With five major expansions, numerous awards and nearly 500-thousand visitors a year, the Hoover Public Library (HPL) is poised to celebrate its 40th birthday with a 1980’s themed birthday bash this Sunday, October 8th from 6:00 pm – 8:00 pm.
“I’m very excited about celebrating forty years,” says HPL Director Amanda Borden. “It does seem possible to me. What seems impossible is how much we’ve accomplished in forty years. You know, forty years is not that long of a time.”
The Hoover Public Library officially opened its doors on October 8th, 1983 in a 4,000-foot square space located in River Oaks Village. Roughly two years later, due to rapid growth, HPL moved to a larger space at Hoover City Hall. In 1992, the Library moved into its current space at 200 Municipal Drive, where it has since doubled in size and added a plaza area.
“Within forty years, I think it’s quite phenomenal that we have built something so intrinsic to the community in such a short amount of time,” Borden reflects.
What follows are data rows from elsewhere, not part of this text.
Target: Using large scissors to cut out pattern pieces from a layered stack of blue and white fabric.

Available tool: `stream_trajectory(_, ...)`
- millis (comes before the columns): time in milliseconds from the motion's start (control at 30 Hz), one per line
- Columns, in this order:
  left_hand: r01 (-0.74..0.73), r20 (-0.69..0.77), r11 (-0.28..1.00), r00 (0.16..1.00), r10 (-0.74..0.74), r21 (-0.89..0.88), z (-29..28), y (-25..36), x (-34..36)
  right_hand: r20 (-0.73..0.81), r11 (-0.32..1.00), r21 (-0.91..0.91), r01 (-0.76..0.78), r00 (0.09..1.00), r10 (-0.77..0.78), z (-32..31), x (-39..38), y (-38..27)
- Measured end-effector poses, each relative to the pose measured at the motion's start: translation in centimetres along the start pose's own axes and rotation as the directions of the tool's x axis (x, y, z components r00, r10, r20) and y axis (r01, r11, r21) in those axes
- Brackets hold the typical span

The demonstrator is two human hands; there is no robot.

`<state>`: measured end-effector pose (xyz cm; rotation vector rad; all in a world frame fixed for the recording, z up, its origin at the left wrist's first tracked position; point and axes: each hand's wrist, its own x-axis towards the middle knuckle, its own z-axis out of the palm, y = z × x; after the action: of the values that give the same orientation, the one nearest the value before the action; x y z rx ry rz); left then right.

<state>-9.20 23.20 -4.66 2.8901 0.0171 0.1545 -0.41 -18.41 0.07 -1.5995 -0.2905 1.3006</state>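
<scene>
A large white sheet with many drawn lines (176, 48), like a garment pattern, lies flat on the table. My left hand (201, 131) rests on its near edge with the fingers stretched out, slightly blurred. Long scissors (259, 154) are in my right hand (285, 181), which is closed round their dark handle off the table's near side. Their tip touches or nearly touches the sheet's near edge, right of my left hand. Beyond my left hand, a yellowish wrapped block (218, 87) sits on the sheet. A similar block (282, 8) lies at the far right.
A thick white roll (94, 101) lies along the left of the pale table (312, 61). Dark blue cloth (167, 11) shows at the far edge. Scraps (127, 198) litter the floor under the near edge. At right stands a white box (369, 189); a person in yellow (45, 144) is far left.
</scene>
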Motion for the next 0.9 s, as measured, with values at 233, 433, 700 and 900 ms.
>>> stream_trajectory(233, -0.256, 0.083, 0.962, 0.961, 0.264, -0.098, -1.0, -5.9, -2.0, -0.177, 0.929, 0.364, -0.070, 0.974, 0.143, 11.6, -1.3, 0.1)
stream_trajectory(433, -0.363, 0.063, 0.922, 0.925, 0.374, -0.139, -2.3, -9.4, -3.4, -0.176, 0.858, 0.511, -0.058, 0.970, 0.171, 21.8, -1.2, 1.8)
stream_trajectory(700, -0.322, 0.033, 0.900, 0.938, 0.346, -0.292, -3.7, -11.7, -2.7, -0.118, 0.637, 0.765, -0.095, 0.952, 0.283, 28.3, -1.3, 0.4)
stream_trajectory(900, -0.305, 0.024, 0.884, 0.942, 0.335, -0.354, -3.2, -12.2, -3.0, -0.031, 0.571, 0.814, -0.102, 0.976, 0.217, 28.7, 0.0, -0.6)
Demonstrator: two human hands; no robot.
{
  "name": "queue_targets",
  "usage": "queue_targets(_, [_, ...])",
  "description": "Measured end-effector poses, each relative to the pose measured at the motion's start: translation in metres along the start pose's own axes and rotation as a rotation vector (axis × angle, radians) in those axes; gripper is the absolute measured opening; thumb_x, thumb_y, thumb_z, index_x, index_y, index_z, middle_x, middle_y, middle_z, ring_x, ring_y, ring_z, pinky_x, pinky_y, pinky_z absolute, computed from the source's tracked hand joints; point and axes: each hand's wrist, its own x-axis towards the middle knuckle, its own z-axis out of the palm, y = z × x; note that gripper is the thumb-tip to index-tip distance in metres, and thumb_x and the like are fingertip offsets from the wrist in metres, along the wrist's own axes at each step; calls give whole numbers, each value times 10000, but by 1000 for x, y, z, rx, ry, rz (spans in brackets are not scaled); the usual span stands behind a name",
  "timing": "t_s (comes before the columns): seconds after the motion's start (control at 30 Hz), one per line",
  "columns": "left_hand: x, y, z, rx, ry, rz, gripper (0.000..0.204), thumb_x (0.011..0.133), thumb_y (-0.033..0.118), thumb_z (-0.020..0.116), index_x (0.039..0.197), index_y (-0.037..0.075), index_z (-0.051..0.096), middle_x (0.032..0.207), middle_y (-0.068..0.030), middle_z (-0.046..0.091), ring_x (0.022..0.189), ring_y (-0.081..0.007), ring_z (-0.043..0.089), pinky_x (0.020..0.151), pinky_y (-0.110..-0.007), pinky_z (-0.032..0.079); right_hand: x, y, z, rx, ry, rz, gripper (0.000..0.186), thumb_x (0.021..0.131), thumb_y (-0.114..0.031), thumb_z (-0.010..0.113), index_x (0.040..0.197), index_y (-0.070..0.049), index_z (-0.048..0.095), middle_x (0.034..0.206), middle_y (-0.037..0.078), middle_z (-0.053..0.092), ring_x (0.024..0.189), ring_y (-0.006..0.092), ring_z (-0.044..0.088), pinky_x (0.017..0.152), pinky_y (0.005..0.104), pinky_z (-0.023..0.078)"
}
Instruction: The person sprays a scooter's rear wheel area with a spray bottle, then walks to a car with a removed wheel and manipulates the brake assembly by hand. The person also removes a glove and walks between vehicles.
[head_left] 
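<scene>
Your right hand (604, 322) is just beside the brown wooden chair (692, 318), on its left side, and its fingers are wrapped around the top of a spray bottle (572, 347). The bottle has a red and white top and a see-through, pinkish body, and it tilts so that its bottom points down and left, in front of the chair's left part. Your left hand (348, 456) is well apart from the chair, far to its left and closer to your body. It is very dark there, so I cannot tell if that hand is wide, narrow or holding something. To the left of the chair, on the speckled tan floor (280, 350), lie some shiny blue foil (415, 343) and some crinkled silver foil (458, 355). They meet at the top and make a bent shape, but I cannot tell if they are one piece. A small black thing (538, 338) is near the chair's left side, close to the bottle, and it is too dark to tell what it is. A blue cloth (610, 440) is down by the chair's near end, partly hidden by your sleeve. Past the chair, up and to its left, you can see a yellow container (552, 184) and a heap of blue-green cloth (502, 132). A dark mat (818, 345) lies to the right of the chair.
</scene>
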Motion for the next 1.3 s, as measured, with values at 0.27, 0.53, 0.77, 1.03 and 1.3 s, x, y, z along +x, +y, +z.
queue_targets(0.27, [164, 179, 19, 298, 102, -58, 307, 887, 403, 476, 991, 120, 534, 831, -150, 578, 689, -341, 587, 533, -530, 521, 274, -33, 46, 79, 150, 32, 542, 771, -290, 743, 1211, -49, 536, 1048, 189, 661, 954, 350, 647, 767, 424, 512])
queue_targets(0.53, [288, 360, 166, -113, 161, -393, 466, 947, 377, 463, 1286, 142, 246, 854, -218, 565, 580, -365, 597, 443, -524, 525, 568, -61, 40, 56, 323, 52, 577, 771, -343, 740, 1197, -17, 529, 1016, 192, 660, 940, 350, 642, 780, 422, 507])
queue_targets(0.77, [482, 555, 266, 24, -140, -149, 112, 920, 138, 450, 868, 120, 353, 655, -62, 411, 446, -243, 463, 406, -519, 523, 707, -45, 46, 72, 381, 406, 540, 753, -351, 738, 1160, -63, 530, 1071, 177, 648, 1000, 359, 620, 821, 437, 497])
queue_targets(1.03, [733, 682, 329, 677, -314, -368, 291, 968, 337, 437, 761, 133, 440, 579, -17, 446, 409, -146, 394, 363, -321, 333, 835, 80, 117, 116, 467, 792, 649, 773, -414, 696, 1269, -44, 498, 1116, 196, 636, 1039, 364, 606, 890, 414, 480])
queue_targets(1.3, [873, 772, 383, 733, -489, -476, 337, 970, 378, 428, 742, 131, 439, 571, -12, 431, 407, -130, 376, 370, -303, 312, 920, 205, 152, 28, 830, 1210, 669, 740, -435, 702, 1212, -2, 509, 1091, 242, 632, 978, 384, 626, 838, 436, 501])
Besides growing in space, HPL has grown tremendously in services. Roughly 500-thousand people visit every year, the current circulation boasts 1.3 million items, the library has received numerous local, regional and national awards and its Library Theatre has served as the backdrop to numerous Grammy award winning acts. Borden says she and her staff try daily to live up to the HPL tagline of “Imagine MORE”.
“We consider ourselves to be more than a library,” Borden explains. “We are a performing arts center. We’re a place where the community can come in and hang out and meet other people in the community. We’re a place where you can come and see visual art on the walls. We have seven art galleries. We are a place where you can come to a big, large scale community event like our Halloween party for kids. We are a place where you can get resume help, get technology help. You could check out more than just books at the library. You can check out puppets and puzzles and board games. And we have a library of things now where you can check out items like an air fryer, a GoPro camera. We’re just so much more than what you could ever imagine.”
Borden credits HPL’s original and longtime former director, Linda Andrews for setting the library on a road to success.
“She was very visionary because she sort of saw libraries as more than just books before technology,” Borden recalls. “She had the vision to have live music and art and to be a place for all those things that she saw that we didn’t have in Hoover at that time. So we’ve just kind of continued to build on that very early vision.”
Borden says by doing so, it’s helped HPL continue to thrive during a time where there has been so much change in technology.
“I’ll say that technology helps us serve more people, because today you don’t even have to come into the library to check out a book. So the convenience factor has tripled for those that are seeking it as a reading destination,” Borden says.
But, she adds, there’s also a social, person-to-person benefit HPL provides the community as well.
“As we move into this phase where we become even more dependent on technology, like artificial intelligence and all that sort of stuff, I think we’re going to really continue to need more places of, you know, one-on-one connection. I think that humans need places where other humans are and I think the library can play a part in being that place,” Borden says.
Normally, when there’s a birthday, the honoree receives presents. But in celebration of its 40 birthday, HPL wanted to give a present back to the community.
“So, as of October 1st, we waived all fines that were accumulated over the last forty years on Hoover items. (Note: The waiver does not apply to lost or damaged materials, or future fines.) That was our gift to the community to say thanks for all the years. And if you weren’t using the library for any reason, or you felt like you had fines and that kept you away, we want you back. We want you to come and see what the library is, is doing,” Borden explains.
While she can’t say what her vision is for HPL for the next forty years, Borden does have high hopes for the next four or five years.
One goal is to see a library branch on the eastern side of Hoover.
“For a library of our size, we could actually use two branches,” Borden says.
She also says there is a desire to become a greater community partner, and points to the creation of the HPL’s Community Pantry as an example. She’d also like to see the library move beyond its four walls.
“One of the hopes is that we will be getting a Bookmobile. We just received a grant that will help and we’re getting matching funds from the City and federal government. We are actively trying to meet people where they are, whether it’s a park or an apartment complex or a neighborhood and I think you will see more of that,” Borden emphasizes. “No matter what happens in the future, which we can’t predict, we are a creative bunch, and we’re going to find our best way to serve the community. It’s the heart of who we are.”
When it came to honoring the library for reaching its 40th milestone, Borden says her staff felt like an 80s themed party would be fun. The bash will include food, drinks, 80s music, arcade games, crafts – like friendship bracelets, and even dance lessons to songs like Michael Jackson’s Thriller. This party is free and open to the public. Attendees are encouraged to wear 80s themed attire if they’d like.